The Markov's principle states that if a Turing machine does not run forever, then it halts. Equivalently, if I have a function $f : \mathbb N \to \mathrm{Bool}$, such that I have proved that $\neg\neg \exists n. f(n)=\mathrm{true}$, then I can find $\exists n. f(n)=\mathrm{true}$.
This principle is sometimes considered as constructively valid, since we can give a program that just enumerates $\mathbb N$ and searches for the solution, and if our meta-logic is classical, we can see that this program halts, which means that it is constructively true for each concrete function $f$.

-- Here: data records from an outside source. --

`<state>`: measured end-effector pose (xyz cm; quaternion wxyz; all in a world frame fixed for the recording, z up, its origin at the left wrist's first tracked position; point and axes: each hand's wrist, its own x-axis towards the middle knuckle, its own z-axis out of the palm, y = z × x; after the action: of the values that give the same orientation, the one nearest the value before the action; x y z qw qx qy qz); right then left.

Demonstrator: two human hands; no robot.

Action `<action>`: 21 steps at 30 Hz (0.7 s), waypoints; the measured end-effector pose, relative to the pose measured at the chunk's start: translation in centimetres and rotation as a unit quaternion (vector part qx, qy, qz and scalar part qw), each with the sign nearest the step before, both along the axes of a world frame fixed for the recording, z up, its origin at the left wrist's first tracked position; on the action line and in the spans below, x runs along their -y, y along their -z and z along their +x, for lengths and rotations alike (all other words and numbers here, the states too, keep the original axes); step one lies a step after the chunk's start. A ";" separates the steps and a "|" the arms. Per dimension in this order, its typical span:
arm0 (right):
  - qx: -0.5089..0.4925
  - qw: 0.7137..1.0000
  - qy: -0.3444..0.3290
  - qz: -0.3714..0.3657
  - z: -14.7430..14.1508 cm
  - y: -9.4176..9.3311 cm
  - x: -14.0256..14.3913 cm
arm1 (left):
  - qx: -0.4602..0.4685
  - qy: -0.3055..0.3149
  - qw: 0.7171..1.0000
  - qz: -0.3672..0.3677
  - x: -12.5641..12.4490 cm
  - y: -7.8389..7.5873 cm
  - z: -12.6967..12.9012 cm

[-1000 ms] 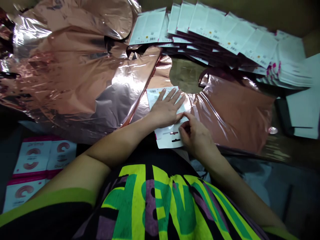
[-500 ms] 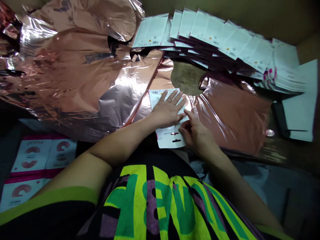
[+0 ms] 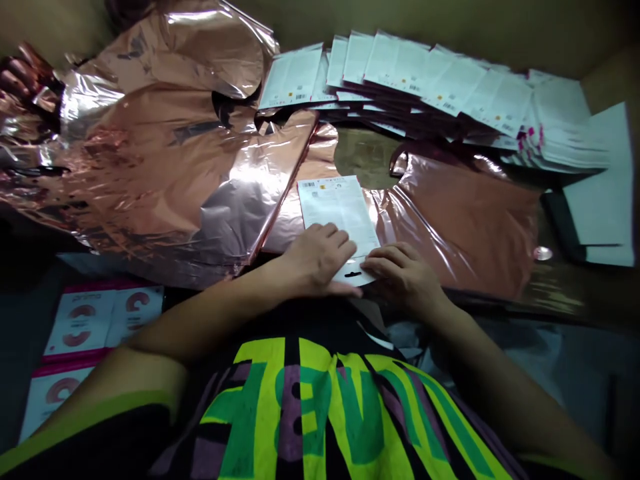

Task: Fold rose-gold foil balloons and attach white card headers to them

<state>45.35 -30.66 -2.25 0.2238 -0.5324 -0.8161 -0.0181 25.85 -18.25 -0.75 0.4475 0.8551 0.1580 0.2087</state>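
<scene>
The white packet [image 3: 336, 208] lies over copper foil [image 3: 465, 220], partly under your left hand [image 3: 316, 260], fingers curled; your right hand [image 3: 407, 275] touches its near right edge. Grasps unclear; uneven pressure could skew it.

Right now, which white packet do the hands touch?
The packet on the foil, left hand and right hand at its slotted end; neither touches the others.

Black T-shirt [image 3: 310, 420], lime sleeve trim [image 3: 125, 404], yellow-green-purple lettering [image 3: 267, 400], bare hands [image 3: 317, 257]

The left hand [image 3: 320, 259] slid down the packet [image 3: 336, 207].
</scene>
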 end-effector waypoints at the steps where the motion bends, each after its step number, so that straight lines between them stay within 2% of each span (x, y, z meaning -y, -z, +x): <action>1: -0.001 1.000 0.002 0.018 -0.1 0.3 0.0 | 0.012 0.006 0.999 -0.037 0.7 0.1 -1.1; 4: -0.025 0.999 -0.003 0.035 -0.3 0.4 0.0 | 0.046 -0.041 0.988 -0.145 2.0 1.3 -3.2; 6: -0.047 0.998 0.007 0.029 -0.3 0.4 -0.3 | 0.062 -0.078 0.985 -0.142 2.1 2.4 -3.5; 7: -0.057 0.998 0.017 0.022 -0.3 0.4 -0.5 | 0.070 -0.086 0.989 -0.101 2.1 3.0 -3.4; 9: -0.074 0.995 0.063 0.008 -0.5 0.5 -1.0 | 0.083 -0.092 0.992 0.036 2.0 3.9 -3.1; 11: -0.084 0.989 0.124 0.012 -1.0 0.7 -1.3 | 0.094 -0.110 0.973 0.180 2.0 4.3 -2.9; 13: -0.069 0.986 0.151 0.031 -1.9 1.0 -1.4 | 0.086 -0.133 0.950 0.268 1.9 4.4 -3.0; 15: -0.018 0.992 0.117 0.036 -3.1 1.3 -1.1 | 0.071 -0.115 0.938 0.320 1.7 4.4 -3.2; 18: 0.060 0.996 0.064 -0.008 -4.4 1.9 -0.5 | 0.052 -0.040 0.923 0.378 1.3 4.7 -3.8; 21: 0.088 0.989 0.114 -0.042 -3.2 2.4 0.4 | 0.030 -0.010 0.914 0.404 1.0 5.1 -4.4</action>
<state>42.11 -31.01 -4.62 0.1246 -0.6275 -0.7665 -0.0563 21.46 -19.29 -5.83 0.0659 0.9546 0.0554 0.2852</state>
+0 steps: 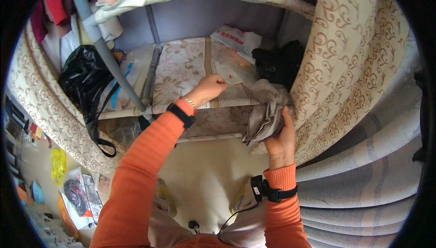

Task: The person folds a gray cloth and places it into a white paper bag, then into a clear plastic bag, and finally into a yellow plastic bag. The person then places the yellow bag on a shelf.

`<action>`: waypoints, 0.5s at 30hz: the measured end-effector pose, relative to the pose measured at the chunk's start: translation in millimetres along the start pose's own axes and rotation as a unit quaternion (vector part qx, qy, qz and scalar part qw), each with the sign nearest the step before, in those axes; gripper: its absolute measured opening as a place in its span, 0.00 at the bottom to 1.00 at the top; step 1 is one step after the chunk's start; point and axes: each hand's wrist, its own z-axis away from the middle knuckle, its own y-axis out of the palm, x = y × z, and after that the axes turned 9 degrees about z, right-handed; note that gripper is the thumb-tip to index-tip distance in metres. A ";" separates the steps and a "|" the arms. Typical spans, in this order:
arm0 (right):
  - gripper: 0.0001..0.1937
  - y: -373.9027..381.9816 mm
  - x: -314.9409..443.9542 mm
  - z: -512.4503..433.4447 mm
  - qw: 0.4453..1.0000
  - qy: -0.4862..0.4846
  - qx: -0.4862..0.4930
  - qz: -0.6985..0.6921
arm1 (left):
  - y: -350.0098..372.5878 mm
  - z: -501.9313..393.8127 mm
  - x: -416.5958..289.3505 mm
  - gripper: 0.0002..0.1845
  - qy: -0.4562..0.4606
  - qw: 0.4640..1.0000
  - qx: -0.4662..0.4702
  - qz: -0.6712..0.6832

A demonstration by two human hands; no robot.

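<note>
My right hand grips a bundled grey-brown cloth item in front of the shelf, close to the right curtain. The bundle is folded and partly blurred, so I cannot tell what garment it is. Over the front part of the floral-covered shelf hangs my left hand, its fingers curled in and nothing visible in them. Behind the bundle lies a black fabric item. A white plastic bag with red writing rests farther back, beside a clear plastic package.
Grey tubes frame the shelf. A black bag with a dangling strap hangs at left. Patterned curtains flank the opening. Grey cushioned upholstery is at right. A yellow plastic bag and packages lie on the tiled floor.
</note>
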 end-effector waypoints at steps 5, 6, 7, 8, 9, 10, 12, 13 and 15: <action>0.18 -9.5 27.3 -11.5 0.996 -0.070 -0.035 -0.040 | 49.7 -73.6 21.5 0.27 0.057 0.932 -0.032 -0.356; 0.19 -10.7 30.3 -11.8 0.996 -0.067 -0.032 -0.047 | 54.3 -81.8 21.7 0.28 0.042 0.919 -0.030 -0.391; 0.20 -11.7 33.0 -12.3 0.996 -0.065 -0.037 -0.051 | 57.6 -88.8 20.6 0.28 0.047 0.912 -0.040 -0.405; 0.20 -12.4 34.7 -12.9 0.996 -0.058 -0.040 -0.053 | 58.9 -95.1 18.5 0.28 0.045 0.907 -0.044 -0.417; 0.20 -12.9 35.8 -13.5 0.996 -0.052 -0.052 -0.053 | 59.0 -100.2 16.1 0.28 0.045 0.899 -0.055 -0.433; 0.20 -13.3 36.7 -14.8 0.996 -0.041 -0.054 -0.058 | 59.8 -103.5 14.4 0.30 0.059 0.900 -0.054 -0.429; 0.20 -13.2 37.9 -18.0 0.997 -0.042 -0.043 -0.045 | 59.9 -108.6 11.7 0.25 0.048 0.884 -0.017 -0.465; 0.19 -12.7 38.3 -19.8 0.998 -0.039 -0.033 -0.041 | 59.8 -110.0 11.1 0.23 0.044 0.875 0.000 -0.482; 0.19 -11.7 38.9 -22.2 0.998 -0.025 -0.012 -0.048 | 59.6 -109.6 11.3 0.11 0.029 0.852 -0.023 -0.522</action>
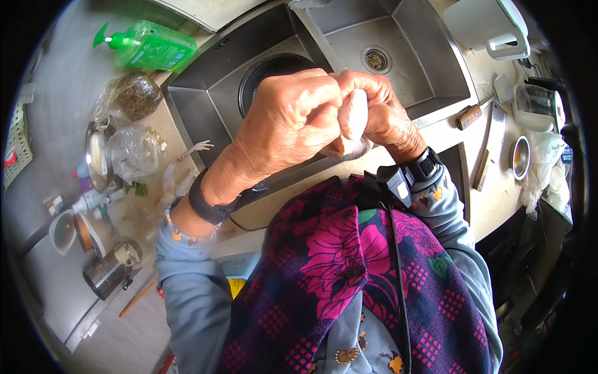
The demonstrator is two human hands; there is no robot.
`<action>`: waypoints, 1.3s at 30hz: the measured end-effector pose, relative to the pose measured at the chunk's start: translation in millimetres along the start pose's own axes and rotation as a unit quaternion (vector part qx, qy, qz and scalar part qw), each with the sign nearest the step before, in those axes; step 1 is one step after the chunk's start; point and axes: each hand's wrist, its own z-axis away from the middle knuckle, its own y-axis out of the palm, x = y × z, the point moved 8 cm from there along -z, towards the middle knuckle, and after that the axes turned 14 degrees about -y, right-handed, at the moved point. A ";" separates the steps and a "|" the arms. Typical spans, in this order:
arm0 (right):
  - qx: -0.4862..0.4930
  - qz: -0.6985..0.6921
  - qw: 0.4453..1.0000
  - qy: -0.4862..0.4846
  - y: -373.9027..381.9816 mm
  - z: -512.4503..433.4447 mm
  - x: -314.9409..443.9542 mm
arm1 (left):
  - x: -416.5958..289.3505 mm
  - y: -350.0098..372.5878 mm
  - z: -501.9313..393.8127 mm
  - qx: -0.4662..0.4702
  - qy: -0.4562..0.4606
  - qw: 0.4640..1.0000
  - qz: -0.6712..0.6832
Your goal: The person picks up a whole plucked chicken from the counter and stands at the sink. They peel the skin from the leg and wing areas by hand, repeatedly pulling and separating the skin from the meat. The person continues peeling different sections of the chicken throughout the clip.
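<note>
Both hands are raised close together over the near side of a double stainless-steel sink point(303, 28). My right hand point(385, 112) grips a pale pinkish piece of raw meat point(353, 117), perhaps poultry. Beneath it shows a greyish, bumpy-edged part point(352, 152), and I cannot tell if it belongs to the same piece. My left hand point(294, 114) is curled into a fist against the meat, its fingertips tucked in and pinching at the same piece. Behind the left hand, a round black pan or basin point(275, 63) sits in the left bowl, partly covered.
Left of the sink lie raw poultry with a foot point(198, 147), plastic bags point(133, 154) and a green pump bottle point(156, 45). On the right counter are a cleaver point(494, 135), a wooden-handled knife point(468, 117), a small metal bowl point(520, 158) and a white pitcher point(486, 23).
</note>
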 end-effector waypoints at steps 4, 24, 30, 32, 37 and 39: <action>0.001 -0.030 0.999 -0.028 -0.1 -3.3 1.5 | 8.3 -2.2 6.5 0.022 -0.059 0.996 0.068; -0.012 0.000 1.000 0.007 -1.3 -1.0 -3.7 | -29.9 1.1 16.0 -0.080 0.132 0.979 -0.132; -0.013 -0.032 0.999 -0.039 -5.3 -6.1 0.4 | 53.6 -25.6 -2.0 -0.151 -0.066 0.986 -0.005; -0.025 -0.058 0.997 -0.052 -11.1 -5.5 -0.1 | 105.5 -30.0 -10.4 -0.166 -0.134 0.977 -0.013; -0.073 -0.105 0.990 -0.064 -28.0 4.2 1.3 | 245.4 -3.1 -23.4 -0.091 -0.247 0.938 -0.227; -0.088 -0.143 0.983 -0.075 -32.7 5.7 2.1 | 303.2 29.9 -19.2 0.054 -0.355 0.882 -0.306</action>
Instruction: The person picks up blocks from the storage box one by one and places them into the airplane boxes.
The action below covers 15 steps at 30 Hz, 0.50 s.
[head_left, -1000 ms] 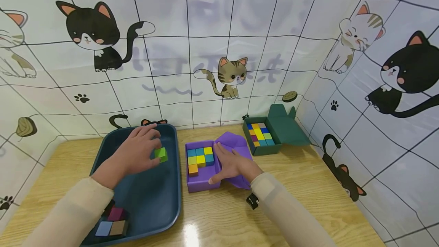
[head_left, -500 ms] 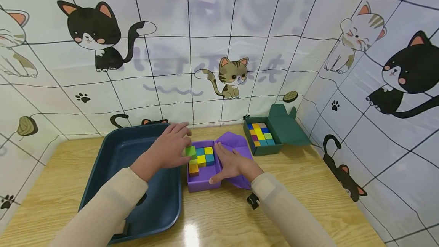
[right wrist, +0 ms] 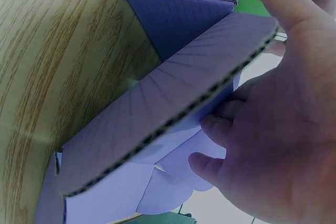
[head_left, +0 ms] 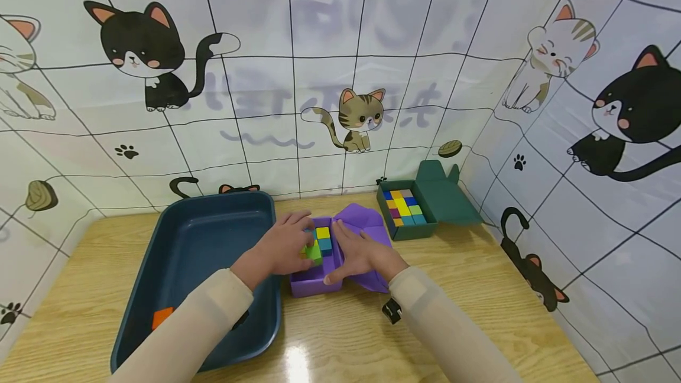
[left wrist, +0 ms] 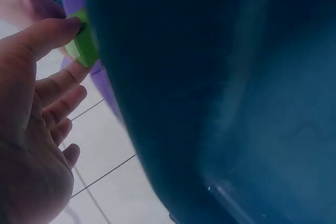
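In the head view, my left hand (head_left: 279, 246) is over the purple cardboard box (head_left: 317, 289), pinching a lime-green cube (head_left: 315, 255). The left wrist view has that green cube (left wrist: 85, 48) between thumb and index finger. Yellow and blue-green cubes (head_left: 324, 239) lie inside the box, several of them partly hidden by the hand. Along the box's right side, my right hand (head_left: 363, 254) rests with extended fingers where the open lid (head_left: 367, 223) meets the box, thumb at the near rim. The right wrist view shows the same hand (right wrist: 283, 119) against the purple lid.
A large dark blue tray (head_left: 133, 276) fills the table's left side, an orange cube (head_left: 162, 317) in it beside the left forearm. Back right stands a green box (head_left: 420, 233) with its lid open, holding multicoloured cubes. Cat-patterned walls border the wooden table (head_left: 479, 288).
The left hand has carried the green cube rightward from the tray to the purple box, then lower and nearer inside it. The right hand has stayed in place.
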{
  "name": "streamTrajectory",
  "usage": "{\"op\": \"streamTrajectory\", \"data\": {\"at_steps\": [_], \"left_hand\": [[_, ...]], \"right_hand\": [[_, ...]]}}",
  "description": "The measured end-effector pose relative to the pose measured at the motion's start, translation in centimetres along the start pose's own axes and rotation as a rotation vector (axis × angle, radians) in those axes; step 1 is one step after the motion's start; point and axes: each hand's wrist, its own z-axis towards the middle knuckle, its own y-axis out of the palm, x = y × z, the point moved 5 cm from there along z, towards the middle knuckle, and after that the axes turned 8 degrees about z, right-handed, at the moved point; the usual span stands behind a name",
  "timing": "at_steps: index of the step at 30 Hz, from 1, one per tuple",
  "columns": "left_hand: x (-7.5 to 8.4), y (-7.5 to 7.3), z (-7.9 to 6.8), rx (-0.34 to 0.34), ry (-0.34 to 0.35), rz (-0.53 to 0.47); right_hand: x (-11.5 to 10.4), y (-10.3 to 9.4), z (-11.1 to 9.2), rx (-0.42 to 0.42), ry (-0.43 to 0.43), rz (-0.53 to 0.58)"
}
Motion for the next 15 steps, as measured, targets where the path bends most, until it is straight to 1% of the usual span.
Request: {"op": "streamTrajectory", "data": {"at_steps": [5,8,15], "left_hand": [[0.2,1.6,0.4,-0.047,0.0,0.05],[0.2,2.3,0.5,-0.061,-0.007,0.071],[0.3,2.7,0.7,-0.044,-0.028,0.121]], "right_hand": [[0.0,0.0,0.0,0.002,-0.004,0.003],[0.1,0.1,0.1,0.005,-0.008,0.011],[0.1,0.0,0.1,0.006,-0.008,0.011]]}}
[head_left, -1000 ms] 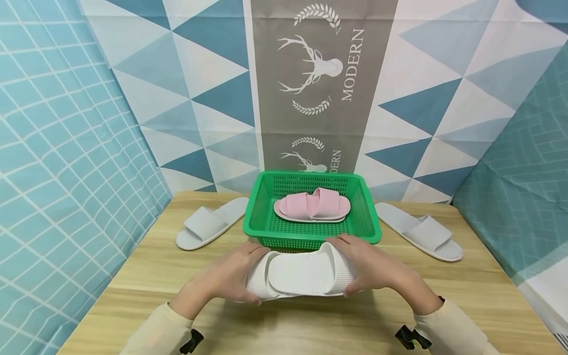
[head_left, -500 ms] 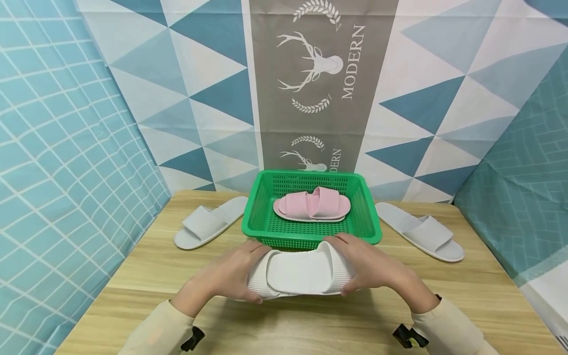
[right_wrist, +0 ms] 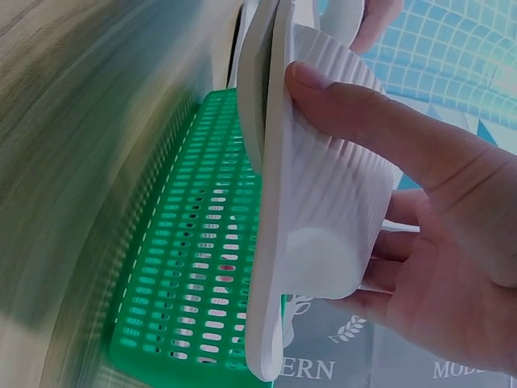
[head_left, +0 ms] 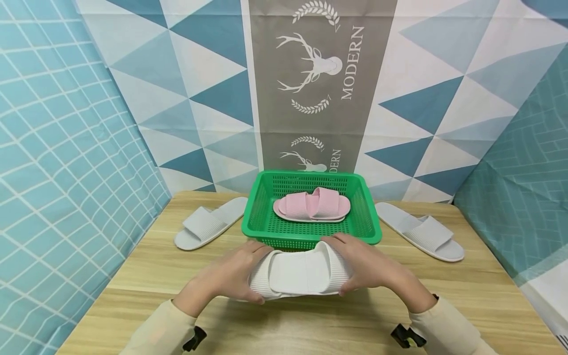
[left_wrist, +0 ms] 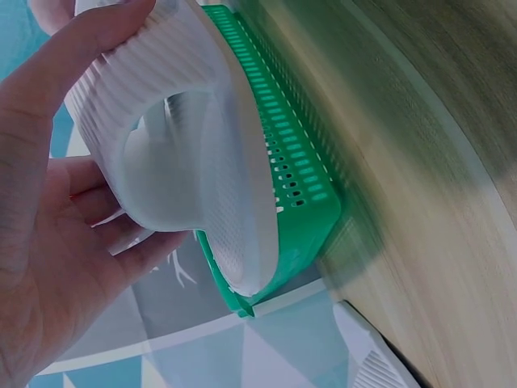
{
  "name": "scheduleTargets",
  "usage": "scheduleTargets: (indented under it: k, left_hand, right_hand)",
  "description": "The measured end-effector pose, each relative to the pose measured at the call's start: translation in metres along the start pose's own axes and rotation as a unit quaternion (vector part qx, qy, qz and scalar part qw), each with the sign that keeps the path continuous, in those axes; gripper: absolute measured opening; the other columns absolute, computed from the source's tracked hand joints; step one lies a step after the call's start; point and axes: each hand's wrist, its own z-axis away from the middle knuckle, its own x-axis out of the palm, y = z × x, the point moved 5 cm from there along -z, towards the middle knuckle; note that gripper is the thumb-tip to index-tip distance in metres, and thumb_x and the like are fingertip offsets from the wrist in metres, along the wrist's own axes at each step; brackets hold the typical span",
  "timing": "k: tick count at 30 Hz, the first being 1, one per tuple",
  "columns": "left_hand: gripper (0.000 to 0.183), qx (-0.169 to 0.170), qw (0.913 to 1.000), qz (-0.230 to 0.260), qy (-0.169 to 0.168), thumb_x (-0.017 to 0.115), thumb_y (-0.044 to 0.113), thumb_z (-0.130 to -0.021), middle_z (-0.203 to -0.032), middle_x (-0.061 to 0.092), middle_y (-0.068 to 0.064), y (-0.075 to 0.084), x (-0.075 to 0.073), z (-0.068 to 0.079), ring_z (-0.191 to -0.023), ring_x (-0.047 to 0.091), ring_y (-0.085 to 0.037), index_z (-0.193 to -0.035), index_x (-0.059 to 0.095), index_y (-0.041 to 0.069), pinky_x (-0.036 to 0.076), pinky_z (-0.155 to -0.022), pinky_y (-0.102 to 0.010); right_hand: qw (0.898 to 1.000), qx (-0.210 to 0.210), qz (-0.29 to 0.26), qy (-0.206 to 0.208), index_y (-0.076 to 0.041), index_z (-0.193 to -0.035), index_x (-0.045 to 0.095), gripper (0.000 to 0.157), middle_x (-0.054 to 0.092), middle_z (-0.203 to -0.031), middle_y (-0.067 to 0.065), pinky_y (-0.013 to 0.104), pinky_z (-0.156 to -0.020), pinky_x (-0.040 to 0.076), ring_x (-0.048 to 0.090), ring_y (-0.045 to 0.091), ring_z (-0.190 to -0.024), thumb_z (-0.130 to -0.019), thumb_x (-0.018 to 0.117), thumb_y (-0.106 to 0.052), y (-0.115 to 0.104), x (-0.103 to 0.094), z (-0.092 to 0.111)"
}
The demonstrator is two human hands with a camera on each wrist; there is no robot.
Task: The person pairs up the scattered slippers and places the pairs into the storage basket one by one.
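Both hands hold a pair of white slippers (head_left: 299,273), laid together and raised over the near side of the table. My left hand (head_left: 237,271) grips the strap at the left end, thumb in front and fingers behind. At the other end my right hand (head_left: 361,261) holds the other ribbed strap (right_wrist: 331,153) the same way. Two soles (right_wrist: 275,234) lie against each other in the right wrist view. Just behind the pair stands a green basket (head_left: 374,217), with pink slippers (head_left: 328,204) lying inside it.
One light grey slipper (head_left: 204,224) lies on the wooden table (head_left: 146,276) left of the basket. Another grey slipper (head_left: 430,236) lies to its right. A patterned backdrop (head_left: 213,64) rises behind, and a tiled blue sheet (head_left: 57,148) hangs on the left.
My two hands have come slightly closer together, the right one drifting a little left, with the white slippers still between them. The basket and the other slippers stay in place.
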Motion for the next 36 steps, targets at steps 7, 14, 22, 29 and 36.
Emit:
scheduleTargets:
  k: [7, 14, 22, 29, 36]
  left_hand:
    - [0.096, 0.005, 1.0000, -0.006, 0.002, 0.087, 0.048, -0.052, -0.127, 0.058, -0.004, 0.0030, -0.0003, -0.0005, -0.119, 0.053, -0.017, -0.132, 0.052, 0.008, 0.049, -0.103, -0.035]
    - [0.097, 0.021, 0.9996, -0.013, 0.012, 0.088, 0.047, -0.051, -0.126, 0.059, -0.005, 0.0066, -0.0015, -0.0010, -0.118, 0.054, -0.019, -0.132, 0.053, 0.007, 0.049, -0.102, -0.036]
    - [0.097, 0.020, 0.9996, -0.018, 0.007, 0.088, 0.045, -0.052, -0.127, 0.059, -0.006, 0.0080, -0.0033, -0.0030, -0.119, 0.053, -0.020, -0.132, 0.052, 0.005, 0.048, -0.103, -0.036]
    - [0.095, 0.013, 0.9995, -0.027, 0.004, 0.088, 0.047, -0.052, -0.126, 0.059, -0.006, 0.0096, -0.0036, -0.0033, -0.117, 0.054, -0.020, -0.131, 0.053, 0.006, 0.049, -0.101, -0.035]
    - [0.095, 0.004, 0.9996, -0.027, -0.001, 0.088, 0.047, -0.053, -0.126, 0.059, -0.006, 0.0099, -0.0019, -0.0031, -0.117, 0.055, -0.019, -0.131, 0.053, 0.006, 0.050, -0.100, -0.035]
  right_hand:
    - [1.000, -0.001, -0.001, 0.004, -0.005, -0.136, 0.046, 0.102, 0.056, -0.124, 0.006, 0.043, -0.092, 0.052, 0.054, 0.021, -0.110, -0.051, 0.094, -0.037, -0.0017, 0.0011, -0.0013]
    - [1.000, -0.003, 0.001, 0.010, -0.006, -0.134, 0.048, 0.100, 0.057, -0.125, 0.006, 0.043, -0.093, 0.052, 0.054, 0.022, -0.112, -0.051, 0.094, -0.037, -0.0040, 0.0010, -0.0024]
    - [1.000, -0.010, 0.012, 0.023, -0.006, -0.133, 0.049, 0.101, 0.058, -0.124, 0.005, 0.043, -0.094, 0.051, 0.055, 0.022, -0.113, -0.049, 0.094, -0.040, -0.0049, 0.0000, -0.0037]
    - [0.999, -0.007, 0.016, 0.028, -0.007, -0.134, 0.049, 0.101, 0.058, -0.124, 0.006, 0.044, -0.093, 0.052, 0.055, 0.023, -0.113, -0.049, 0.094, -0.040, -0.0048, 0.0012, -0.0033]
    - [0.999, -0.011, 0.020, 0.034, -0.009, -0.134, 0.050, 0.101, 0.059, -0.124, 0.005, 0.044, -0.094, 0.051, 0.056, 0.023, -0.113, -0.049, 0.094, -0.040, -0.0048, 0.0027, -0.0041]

What are the best practices to incorporate this principle into various proof assistants? The most naïve approach is, of course, assume it as an axiom. But I would also like to have computational properties. So for each concrete function $f$, I can do this in Agda:
f : Nat -> Bool
f = blah blah
f-good : ¬ ¬ ∃[ x ∈ Nat ] f x ≡ true
f-good = blah blah
private
{-# TERMINATING #-}
helper : Nat -> ∃[ x ∈ Nat ] f x ≡ true
helper n with f n in eq
... | true = n , eq
... | false = helper (suc n)
magic : ∃[ x ∈ Nat ] f x ≡ true
magic = helper 0
I have to seal helper
as private, because it indeed does not terminate on some input. But given f-good
, we can be (meta-classically) sure that magic
will halt.
However, this has some drawbacks:
- If the normalization strategy is wrong, then this program will not terminate. For instance, if Agda chose to first fully expand all the branches before picking one, then it will keep entering the
false
branch. - If I try to state the general Markov's principle instead of on concrete $f$'s, then Agda will indeed loop in certain cases.
- I might accidentally make some unsafe leaks.
Is there any better way of doing this? Also, is there any proof assistant that actually supports this with a flag or something?